Holy crap !! Its a turn-base doom (like in Bards Tale turn-base).

Quote
Doom RPG might look a whole lot like the first-person shooter it's based on, but this is actually a turn-based game. You can move one square at a time, and if there are any active enemies in the vicinity, they'll take their turns as well. Some actions, such as rotating your viewpoint--which is done at 90-degree angles--don't cost you a turn, so you've got plenty of time to survey your surroundings. The strategy of the game is to try to make enemies waste their turn on moving into your line of fire and then give them the business with one of your many weapons.

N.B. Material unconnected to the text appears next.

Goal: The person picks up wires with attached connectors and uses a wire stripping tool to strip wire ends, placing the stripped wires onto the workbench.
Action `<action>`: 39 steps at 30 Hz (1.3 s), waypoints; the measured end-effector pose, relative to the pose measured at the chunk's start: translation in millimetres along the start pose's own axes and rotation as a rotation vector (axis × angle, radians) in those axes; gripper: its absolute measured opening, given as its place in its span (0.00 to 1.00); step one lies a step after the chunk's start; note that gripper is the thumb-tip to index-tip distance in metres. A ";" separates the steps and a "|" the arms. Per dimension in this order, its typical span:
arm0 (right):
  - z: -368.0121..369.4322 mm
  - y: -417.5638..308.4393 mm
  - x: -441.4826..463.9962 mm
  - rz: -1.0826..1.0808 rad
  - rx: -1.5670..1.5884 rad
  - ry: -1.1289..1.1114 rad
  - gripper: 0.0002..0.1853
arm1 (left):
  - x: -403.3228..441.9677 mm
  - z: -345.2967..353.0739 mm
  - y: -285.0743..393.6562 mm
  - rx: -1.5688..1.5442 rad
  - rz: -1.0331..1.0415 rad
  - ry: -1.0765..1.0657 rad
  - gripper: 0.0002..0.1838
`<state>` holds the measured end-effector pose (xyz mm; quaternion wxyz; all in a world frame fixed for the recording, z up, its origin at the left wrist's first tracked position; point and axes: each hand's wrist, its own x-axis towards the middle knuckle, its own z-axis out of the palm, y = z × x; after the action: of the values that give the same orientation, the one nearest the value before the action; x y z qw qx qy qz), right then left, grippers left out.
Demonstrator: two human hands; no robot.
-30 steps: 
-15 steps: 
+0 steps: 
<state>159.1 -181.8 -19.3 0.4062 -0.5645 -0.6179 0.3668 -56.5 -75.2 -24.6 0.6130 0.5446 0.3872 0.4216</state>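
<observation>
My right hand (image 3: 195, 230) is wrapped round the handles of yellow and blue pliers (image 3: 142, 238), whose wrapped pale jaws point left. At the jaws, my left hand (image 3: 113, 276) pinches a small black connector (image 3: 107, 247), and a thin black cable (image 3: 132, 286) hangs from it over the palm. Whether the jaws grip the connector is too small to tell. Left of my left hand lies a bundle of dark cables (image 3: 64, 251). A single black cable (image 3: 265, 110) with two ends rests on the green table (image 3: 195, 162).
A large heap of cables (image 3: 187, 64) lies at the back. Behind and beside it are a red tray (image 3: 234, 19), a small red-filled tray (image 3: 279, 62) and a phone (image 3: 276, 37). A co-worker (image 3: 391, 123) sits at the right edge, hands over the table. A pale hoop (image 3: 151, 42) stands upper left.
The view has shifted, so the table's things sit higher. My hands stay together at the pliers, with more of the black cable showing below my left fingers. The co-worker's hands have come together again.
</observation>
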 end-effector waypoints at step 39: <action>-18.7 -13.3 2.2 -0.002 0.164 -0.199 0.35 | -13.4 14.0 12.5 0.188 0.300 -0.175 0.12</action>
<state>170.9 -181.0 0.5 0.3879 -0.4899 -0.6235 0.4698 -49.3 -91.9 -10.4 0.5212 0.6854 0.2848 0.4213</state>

Some enemies, however, are able to move into your view and attack in the same turn. Knowing the difference between the two is key to your survival.

Carmack has balls.

Check out the review here from where that quote came:

http://www.gamespot.com/mobile/action/doomrpg/review.html?sid=6134301
Offline Orangy Tang

JGO Kernel


Medals: 51
Projects: 11


Monkey for a head


« Reply #87 - Posted 2005-11-05 00:50:20 »

Doom ... RPG Huh

Holy crap !! Its a turn-base doom (like in Bards Tale turn-base).

Carmack has balls.
He's got buissiness sense. Very few mobiles have the CPU needed to run a proper 3d game, and none of them have a good enough set of buttons to support any kind of twitch gaming (especially Doom games, which require more buttons).

[ TriangularPixels.com - Play Growth Spurt, Rescue Squad and Snowman Village ] [ Rebirth - game resource library ]
Offline Raghar

Junior Member




Ue ni taete 'ru hitomi ni kono mi wa dou utsuru


« Reply #88 - Posted 2005-11-05 23:26:00 »

He is late. There is already roguelike game with this theme.
Offline princec

JGO Kernel


Medals: 282
Projects: 3
Exp: 16 years


Eh? Who? What? ... Me?


« Reply #89 - Posted 2005-11-06 12:10:58 »

Not late at all. He will sell a shedload because of the Doom brand. Stroke of genius.